La lutte contre la corruption, le tendon d’Achille d’Issoufou, le projet cher à Bazoum

La lutte contre la corruption et les délits assimilés n’est pas un sujet nouveau chez Bazoum. Ministre sous Issoufou, il n’a eu de cesse de souhaiter un combat sincère et ferme contre ce fléau. Hélas, sans succès ! Au lendemain de l’élection présidentielle de 2016, Bazoum a ainsi livré son sentiment sur la question. C’était dans le cadre d’une interview accordée à Sahel-Dimanche. Au cours de son second mandat, Issoufou Mahamadou, disait-il, mettra davantage l’accent sur la lutte contre la corruption qui a été le tendon d’Achille de son premier mandat. Il s’y mettra d’autant plus qu’il n’a rien à perdre., a-t-il précisé. Un appel subtil à Issoufou pour mettre l’Etat dans ses droits,mais qui est resté sans écho de la part de l’ancien président. Jusqu’au terme de ses deux mandats, Issoufou Mahamadou a garanti l’impunité à ceux qui ont mis le grappin sur les deniers et biens publics.

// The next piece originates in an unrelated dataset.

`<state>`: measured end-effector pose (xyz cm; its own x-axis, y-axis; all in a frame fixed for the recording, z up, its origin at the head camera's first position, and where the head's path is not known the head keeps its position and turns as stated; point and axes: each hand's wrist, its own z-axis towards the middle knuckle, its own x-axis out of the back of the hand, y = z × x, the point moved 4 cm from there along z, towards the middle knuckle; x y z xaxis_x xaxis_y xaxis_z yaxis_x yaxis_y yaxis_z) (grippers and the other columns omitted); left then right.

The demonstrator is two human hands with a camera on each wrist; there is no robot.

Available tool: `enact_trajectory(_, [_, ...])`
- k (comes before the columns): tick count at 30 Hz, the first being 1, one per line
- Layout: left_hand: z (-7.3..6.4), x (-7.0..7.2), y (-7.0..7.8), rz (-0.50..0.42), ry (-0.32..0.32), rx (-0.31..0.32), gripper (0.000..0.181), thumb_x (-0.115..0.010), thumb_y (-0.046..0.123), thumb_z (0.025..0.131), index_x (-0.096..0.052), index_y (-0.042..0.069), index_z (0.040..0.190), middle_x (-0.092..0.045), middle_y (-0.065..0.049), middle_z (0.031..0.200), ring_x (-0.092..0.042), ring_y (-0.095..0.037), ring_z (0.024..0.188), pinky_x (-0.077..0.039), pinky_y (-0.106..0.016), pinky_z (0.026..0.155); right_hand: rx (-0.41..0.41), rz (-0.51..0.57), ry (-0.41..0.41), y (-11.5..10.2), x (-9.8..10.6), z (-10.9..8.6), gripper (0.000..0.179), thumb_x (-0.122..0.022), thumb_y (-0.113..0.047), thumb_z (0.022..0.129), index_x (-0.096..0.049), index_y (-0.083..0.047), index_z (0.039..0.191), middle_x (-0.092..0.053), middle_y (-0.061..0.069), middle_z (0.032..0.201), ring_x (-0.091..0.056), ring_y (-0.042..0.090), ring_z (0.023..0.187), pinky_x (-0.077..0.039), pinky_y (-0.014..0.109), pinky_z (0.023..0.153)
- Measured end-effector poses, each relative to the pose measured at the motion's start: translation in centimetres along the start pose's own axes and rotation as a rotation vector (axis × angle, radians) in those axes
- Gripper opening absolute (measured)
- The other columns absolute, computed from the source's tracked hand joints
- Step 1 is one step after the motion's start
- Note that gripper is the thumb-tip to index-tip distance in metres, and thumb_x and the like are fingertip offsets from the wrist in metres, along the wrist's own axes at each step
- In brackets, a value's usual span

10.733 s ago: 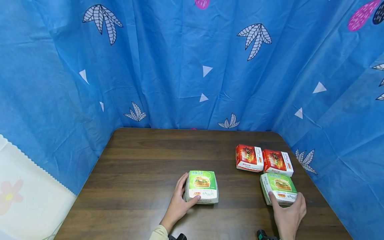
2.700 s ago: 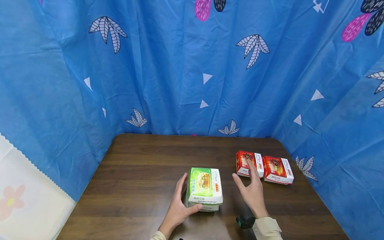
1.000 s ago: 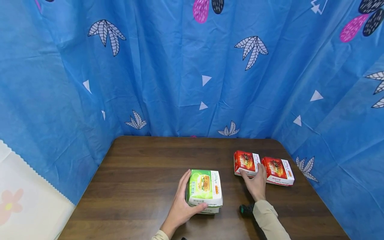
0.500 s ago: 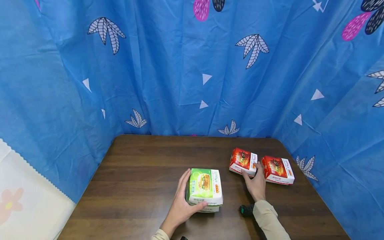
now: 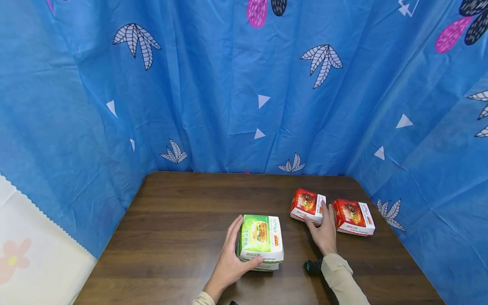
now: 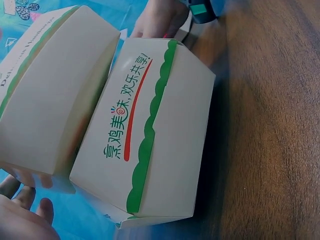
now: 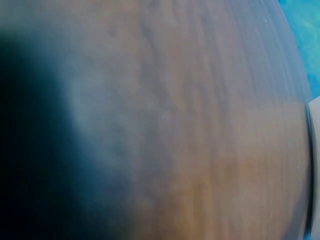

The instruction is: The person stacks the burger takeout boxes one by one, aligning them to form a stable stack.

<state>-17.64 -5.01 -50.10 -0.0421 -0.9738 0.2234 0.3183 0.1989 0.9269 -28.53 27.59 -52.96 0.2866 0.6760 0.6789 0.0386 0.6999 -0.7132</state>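
Observation:
Two green-and-white hamburger boxes stand stacked left of the right hand; the upper green box (image 5: 260, 237) lies over the lower green box (image 6: 130, 130). My left hand (image 5: 231, 263) grips the upper box, thumb on its near side and fingers along its left. In the left wrist view its fingers (image 6: 25, 195) show at the upper box's end. Farther right, my right hand (image 5: 324, 232) holds a red hamburger box (image 5: 306, 204) at its near right corner, thumb on the near face and fingers on the right side. The right wrist view shows mostly blurred wood, with neither hand visible.
A second red hamburger box (image 5: 353, 216) lies just right of the right hand, near the table's right edge. The brown wooden table (image 5: 183, 220) is backed by a blue patterned curtain (image 5: 213, 84). White flowered cloth (image 5: 34, 250) hangs at the left.
The green box the right hand held at the right is now atop the other green box. That hand has since moved to the red box, which has shifted left and turned slightly.

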Motion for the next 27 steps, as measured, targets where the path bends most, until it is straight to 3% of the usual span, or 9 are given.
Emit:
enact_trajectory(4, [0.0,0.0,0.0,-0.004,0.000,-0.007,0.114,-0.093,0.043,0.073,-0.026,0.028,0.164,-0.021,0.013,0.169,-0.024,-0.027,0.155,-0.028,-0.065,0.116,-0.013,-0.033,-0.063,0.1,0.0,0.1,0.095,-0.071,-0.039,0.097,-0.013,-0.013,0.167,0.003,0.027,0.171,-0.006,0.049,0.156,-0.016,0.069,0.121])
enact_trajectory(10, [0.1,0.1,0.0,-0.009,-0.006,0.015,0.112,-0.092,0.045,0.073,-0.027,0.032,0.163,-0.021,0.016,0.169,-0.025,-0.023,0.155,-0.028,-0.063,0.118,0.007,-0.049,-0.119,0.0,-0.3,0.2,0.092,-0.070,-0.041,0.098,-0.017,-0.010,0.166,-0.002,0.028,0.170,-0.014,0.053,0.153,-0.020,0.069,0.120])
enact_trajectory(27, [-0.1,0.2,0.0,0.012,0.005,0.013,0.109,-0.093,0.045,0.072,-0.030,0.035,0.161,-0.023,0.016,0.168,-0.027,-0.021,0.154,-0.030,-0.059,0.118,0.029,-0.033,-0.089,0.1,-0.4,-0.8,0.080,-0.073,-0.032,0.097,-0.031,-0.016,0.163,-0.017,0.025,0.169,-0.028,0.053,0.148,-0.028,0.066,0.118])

La lutte contre la corruption et les infractions assimilées est une lutte à mort contre Issoufou Mahamadou et son clan.

Aujourd’hui à la tête de l’État, Bazoum sait qu’il va être pris au mot. Il a désormais le pouvoir et les moyens de mener cette lutte contre la corruption et les délits assimilés. Un combat qui n’est pas une sinécure, les mis en cause étant encore puissants et se trouvent toujours à des stations où ils ont une capacité de nuisance considérable. Que doit-il faire ? Que va-t-il faire ? Que peut-il faire ? Bazoum le sait, Issoufou Mahamadou, qui a clairement laissé entendre qu’il est hors de question pour lui de le laisser gouverner comme il l’entend, est une épine dans la plante de son pied. Il ne peut ni marcher à son rythme, ni aller là où il veut. Or, Issoufou veut rester le régent, celui qui oriente, prescrit et tire les ficelles d’un magistère auquel il est, en principe, totalement étranger. Le combat sera rude et Bazoum en est pleinement conscience. D’où ses petits pas calculés. La lutte contre la corruption et les infractions assimilées est une lutte à mort contre Issoufou Mahamadou et son clan et Bazoum ne l’ignore pas. Aurait-il résolument pris le parti de l’intérêt général comme le clament ses partisans ? Nombre de Nigériens, notamment dans les rangs de l’opposition politique et de la société civile, attendent de le voir à l’oeuvre pour le croire. Ce ne sont pas les dossiers à scandales qui manquent. Quant à Issoufou, il en aurait déjà assez de voir Bazoum marcher sur ses plates- bandes, avec l’intention clairement affichée de s’offrir le soutien des Nigériens en «raccourcissant» quelques têtes roses sur l’autel de la justice. Une justice qui a tant besoin de retrouver son crédit.